No dia 26 de maio, ministros do Supremo Tribunal Federal (STF) tiveram uma importante reunião com o diretor-geral da Polícia Federal (PF), Andrei Rodrigues, para discutir medidas de combate ao crime organizado. O encontro, promovido pelo presidente do STF, ministro Luís Roberto Barroso, contou com a participação do ministro Edson Fachin, relator do processo, e do diretor de inteligência da PF, Leandro Almada. O tema em destaque nesta reunião foi a letalidade das operações policiais no Rio de Janeiro, processo conhecido como ADPF das Favelas.
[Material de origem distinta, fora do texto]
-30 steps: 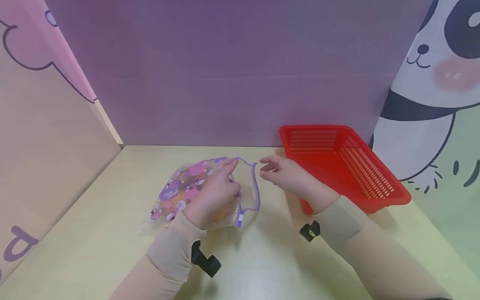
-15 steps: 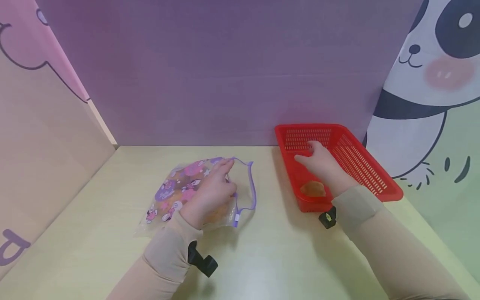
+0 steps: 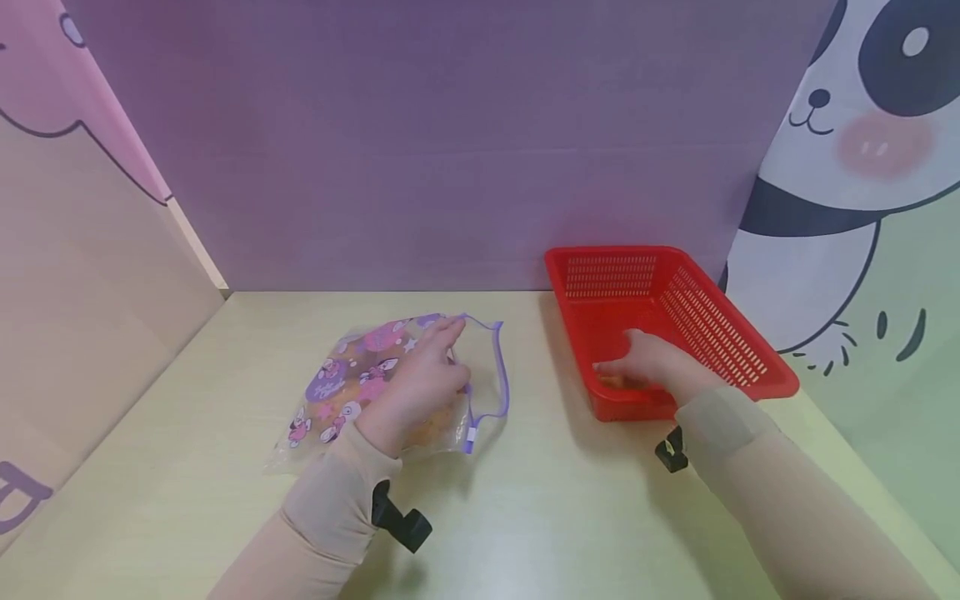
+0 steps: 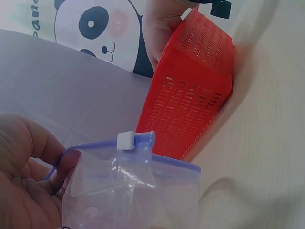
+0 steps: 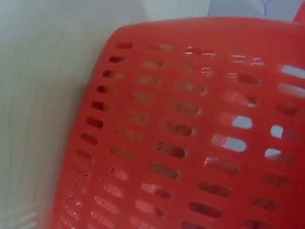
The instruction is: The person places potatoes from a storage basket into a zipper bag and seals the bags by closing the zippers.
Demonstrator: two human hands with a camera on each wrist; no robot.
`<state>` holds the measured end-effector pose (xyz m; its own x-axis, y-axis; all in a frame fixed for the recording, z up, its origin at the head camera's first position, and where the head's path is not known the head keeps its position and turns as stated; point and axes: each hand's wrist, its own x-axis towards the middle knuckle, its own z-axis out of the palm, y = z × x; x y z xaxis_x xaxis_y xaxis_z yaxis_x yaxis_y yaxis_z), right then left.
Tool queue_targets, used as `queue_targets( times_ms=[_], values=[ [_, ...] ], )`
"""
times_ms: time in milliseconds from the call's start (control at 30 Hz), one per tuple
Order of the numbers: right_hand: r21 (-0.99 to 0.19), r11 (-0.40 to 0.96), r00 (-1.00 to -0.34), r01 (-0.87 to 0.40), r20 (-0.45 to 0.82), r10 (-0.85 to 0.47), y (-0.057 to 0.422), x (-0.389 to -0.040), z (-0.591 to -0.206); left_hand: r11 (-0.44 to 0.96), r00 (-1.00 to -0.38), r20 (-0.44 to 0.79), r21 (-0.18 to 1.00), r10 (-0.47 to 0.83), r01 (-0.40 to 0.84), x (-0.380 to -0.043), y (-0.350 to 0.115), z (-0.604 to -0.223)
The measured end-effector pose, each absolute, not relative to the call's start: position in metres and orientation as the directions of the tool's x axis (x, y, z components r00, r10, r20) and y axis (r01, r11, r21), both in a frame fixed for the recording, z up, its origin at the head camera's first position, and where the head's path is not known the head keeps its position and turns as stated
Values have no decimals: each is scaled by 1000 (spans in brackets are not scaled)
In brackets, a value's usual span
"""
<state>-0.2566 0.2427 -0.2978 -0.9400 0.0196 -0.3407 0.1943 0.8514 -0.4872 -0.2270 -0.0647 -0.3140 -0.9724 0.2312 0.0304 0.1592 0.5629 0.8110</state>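
A see-through slider zip bag (image 3: 375, 367) with pink and purple cartoon prints lies on the table, its purple-edged mouth gaping to the right. Orange-brown contents show through the plastic. My left hand (image 3: 420, 383) rests over the bag and pinches its mouth edge, near the white slider (image 4: 126, 140). Down inside the red basket (image 3: 720, 329), my right hand (image 3: 660, 364) is at a brown, bread-like piece (image 3: 618, 382) in the near left corner. Brown also shows through the wall slots in the right wrist view. How its fingers lie around the piece is hidden.
The basket stands at the table's right, near the purple back wall (image 3: 405, 150). Its slotted walls rise around my right hand. A panda-printed panel (image 3: 810, 283) borders the right side, and a beige panel (image 3: 82, 267) the left. The pale table (image 3: 525, 508) stretches between them.
My right hand has moved from beside the bag's mouth, over the basket rim and down onto the brown piece. The left hand has kept its place on the bag. The view has shifted slightly.
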Motion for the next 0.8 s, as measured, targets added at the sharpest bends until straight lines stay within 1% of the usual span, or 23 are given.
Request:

Segundo informações divulgadas pela Corte, essa reunião teve como objetivo principal colher informações sobre a segurança pública no Rio de Janeiro, auxiliando assim os ministros na decisão final do processo. Em nota, o STF declarou que “a gravidade da situação exige o cotejo entre as urgentes demandas por mais segurança e a proteção dos direitos constitucionais de todos os cidadãos”.

O julgamento da ADPF das Favelas teve início neste mês e é uma ação protocolada em 2019 pelo Partido Socialista Brasileiro (PSB). A Corte já determinou algumas medidas para reduzir a letalidade durante operações realizadas pela Polícia Militar do Rio contra o crime organizado. O ministro Fachin proferiu um voto definitivo com diversas determinações para a atuação da PM durante as operações e na investigação criminal de mortes de moradores das comunidades e policiais ocorridas durante as operações.

Durante a tramitação da ADPF, o STF já determinou o uso de câmeras corporais nas fardas dos policiais e nas viaturas, além de exigir o aviso antecipado das operações para autoridades das áreas de saúde e educação. O julgamento foi suspenso após o voto do ministro e deverá ser retomado no próximo mês, gerando críticas por parte do prefeito do Rio, Eduardo Paes, e do governador do estado, Claudio Castro. Essa reunião do STF com a PF reforça a importância do diálogo e da cooperação no combate ao crime organizado e na busca por maior segurança pública no Rio de Janeiro.